Task objective: Return the records below from the line containing "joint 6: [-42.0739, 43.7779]" onward, exactly, through and including the last line.

(Saved entries)
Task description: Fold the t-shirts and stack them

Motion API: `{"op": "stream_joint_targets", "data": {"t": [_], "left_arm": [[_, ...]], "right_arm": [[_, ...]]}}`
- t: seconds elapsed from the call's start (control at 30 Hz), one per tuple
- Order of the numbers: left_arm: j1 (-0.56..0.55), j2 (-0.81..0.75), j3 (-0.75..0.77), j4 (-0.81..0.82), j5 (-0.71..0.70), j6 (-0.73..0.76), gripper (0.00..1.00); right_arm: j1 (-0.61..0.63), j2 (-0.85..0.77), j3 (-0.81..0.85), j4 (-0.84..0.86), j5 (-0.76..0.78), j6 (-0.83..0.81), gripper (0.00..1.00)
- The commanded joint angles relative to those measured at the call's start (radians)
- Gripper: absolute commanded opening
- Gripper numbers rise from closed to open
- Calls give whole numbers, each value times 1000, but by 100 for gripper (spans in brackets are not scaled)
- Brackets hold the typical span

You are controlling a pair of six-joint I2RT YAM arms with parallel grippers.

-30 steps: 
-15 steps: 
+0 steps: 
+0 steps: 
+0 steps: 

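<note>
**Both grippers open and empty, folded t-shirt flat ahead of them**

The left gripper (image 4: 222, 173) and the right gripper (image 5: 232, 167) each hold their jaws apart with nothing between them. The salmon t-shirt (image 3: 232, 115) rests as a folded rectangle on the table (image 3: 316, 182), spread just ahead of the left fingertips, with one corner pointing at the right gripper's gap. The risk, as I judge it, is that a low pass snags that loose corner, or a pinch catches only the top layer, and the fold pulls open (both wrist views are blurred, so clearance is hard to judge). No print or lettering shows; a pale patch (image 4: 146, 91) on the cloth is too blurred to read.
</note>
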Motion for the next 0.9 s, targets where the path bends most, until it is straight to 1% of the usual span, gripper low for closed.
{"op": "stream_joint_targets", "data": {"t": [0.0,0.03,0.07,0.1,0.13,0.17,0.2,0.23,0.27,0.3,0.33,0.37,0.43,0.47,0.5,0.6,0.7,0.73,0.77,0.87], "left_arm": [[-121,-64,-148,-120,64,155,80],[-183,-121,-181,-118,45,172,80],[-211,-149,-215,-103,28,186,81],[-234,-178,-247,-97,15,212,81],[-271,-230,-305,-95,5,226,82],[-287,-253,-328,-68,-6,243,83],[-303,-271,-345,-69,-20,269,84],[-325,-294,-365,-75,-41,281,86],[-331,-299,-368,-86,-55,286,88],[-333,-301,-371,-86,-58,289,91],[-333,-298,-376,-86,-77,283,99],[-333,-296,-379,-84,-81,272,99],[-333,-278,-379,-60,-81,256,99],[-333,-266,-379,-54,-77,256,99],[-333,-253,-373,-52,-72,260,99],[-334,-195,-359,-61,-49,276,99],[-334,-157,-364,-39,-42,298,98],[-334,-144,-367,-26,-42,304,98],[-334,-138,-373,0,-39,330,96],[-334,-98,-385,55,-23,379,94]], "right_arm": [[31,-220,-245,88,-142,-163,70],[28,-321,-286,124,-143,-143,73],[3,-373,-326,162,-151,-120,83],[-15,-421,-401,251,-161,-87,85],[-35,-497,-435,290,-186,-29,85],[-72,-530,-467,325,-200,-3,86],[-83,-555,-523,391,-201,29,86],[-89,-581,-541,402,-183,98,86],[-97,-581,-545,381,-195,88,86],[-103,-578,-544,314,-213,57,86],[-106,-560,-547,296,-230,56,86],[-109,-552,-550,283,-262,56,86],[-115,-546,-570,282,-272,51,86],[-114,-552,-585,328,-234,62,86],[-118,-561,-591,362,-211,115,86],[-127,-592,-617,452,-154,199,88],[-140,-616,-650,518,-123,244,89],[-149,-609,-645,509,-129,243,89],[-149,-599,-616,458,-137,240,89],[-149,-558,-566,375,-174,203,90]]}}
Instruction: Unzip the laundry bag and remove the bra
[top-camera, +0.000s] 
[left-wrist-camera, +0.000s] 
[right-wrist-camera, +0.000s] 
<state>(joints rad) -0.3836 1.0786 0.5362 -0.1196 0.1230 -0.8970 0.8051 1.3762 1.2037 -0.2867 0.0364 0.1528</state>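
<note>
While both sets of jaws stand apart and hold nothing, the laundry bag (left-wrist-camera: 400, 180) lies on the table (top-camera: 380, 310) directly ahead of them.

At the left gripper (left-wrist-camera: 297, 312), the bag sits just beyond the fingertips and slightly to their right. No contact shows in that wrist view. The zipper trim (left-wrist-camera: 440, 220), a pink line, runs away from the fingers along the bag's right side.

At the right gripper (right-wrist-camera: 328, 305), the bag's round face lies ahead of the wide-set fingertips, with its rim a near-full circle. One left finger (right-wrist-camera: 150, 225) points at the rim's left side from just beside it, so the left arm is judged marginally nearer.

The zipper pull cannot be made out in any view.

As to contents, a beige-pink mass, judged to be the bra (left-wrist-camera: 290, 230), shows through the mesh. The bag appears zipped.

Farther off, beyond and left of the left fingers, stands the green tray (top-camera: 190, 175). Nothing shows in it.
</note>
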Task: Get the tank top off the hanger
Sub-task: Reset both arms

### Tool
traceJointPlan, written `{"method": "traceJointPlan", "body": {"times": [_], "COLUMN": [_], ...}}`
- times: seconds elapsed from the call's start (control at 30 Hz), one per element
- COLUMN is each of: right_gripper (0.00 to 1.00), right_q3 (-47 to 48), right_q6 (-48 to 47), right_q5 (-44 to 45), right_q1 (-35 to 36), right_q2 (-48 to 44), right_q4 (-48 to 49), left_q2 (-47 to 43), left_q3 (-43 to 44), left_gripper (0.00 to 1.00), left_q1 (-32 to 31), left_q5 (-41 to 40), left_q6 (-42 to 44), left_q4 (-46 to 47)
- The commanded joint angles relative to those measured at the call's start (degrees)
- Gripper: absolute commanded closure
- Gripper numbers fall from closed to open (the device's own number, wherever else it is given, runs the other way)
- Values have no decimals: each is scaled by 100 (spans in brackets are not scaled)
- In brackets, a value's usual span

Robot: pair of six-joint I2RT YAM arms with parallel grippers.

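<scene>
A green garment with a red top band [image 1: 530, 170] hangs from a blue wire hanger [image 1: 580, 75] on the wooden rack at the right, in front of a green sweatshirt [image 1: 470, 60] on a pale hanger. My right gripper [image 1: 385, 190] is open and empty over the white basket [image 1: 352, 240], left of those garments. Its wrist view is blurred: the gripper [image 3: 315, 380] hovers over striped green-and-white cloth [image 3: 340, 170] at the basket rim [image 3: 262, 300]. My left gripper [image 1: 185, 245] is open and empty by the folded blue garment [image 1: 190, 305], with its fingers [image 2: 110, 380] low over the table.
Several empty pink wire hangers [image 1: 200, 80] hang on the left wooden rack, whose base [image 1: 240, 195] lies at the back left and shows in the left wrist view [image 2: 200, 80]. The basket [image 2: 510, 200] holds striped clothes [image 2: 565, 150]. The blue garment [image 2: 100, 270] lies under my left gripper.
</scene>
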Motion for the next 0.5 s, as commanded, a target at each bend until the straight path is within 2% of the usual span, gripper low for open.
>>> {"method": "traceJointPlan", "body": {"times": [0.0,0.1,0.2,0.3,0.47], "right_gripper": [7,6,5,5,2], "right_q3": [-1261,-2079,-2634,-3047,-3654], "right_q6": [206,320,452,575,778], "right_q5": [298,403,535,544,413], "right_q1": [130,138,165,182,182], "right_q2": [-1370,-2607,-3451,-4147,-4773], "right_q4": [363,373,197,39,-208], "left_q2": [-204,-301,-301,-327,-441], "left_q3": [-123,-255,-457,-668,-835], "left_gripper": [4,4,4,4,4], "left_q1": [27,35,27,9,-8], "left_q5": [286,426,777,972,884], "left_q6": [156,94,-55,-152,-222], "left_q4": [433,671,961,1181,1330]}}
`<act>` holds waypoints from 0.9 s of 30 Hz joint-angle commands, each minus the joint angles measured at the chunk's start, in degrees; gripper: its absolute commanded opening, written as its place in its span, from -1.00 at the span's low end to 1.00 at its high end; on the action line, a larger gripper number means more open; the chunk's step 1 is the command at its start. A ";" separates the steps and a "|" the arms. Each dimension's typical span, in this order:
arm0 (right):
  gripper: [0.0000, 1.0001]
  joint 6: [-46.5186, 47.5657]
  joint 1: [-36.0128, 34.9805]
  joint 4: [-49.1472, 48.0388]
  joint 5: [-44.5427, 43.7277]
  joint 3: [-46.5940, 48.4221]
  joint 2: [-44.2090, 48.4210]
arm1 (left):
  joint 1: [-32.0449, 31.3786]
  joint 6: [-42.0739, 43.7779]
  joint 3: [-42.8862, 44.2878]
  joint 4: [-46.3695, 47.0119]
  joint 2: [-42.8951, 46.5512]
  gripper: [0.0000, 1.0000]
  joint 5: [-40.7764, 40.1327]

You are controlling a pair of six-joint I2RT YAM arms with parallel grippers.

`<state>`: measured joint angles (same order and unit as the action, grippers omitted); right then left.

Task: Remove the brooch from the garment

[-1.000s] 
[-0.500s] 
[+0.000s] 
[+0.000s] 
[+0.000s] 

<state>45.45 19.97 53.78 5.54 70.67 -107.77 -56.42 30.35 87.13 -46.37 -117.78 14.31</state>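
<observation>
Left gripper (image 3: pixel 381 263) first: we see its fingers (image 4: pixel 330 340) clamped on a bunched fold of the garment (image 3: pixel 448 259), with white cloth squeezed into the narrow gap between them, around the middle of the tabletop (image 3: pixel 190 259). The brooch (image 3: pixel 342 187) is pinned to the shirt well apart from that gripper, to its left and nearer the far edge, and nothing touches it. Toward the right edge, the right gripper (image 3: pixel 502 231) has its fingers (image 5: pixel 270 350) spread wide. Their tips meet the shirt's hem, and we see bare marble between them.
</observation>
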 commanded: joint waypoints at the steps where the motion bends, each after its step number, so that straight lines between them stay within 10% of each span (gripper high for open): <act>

Task result:
  joint 6: [-42.0739, 43.7779]
  joint 3: [-42.8862, 44.2878]
  joint 4: [-46.3695, 47.0119]
  joint 2: [-42.8951, 46.5512]
  gripper: [0.0000, 1.0000]
  joint 5: [-40.7764, 40.1327]

You are controlling a pair of six-joint I2RT YAM arms with parallel grippers.

`<state>`: measured joint angles (same order and unit as the action, grippers omitted); right then left.

Task: Remove the brooch from the garment

[-1.000s] 
[-0.500s] 
[+0.000s] 
[+0.000s] 
[+0.000s] 

<state>45.45 19.97 53.78 5.54 70.67 -107.77 -56.42 30.35 87.13 -46.37 -117.78 14.31</state>
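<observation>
Left gripper (image 3: pixel 381 263) first: we see its fingers (image 4: pixel 330 340) clamped on a bunched fold of the garment (image 3: pixel 448 259), with white cloth squeezed into the narrow gap between them, around the middle of the tabletop (image 3: pixel 190 259). The brooch (image 3: pixel 342 187) is pinned to the shirt well apart from that gripper, to its left and nearer the far edge, and nothing touches it. Toward the right edge, the right gripper (image 3: pixel 502 231) has its fingers (image 5: pixel 270 350) spread wide. Their tips meet the shirt's hem, and we see bare marble between them.
</observation>
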 commanded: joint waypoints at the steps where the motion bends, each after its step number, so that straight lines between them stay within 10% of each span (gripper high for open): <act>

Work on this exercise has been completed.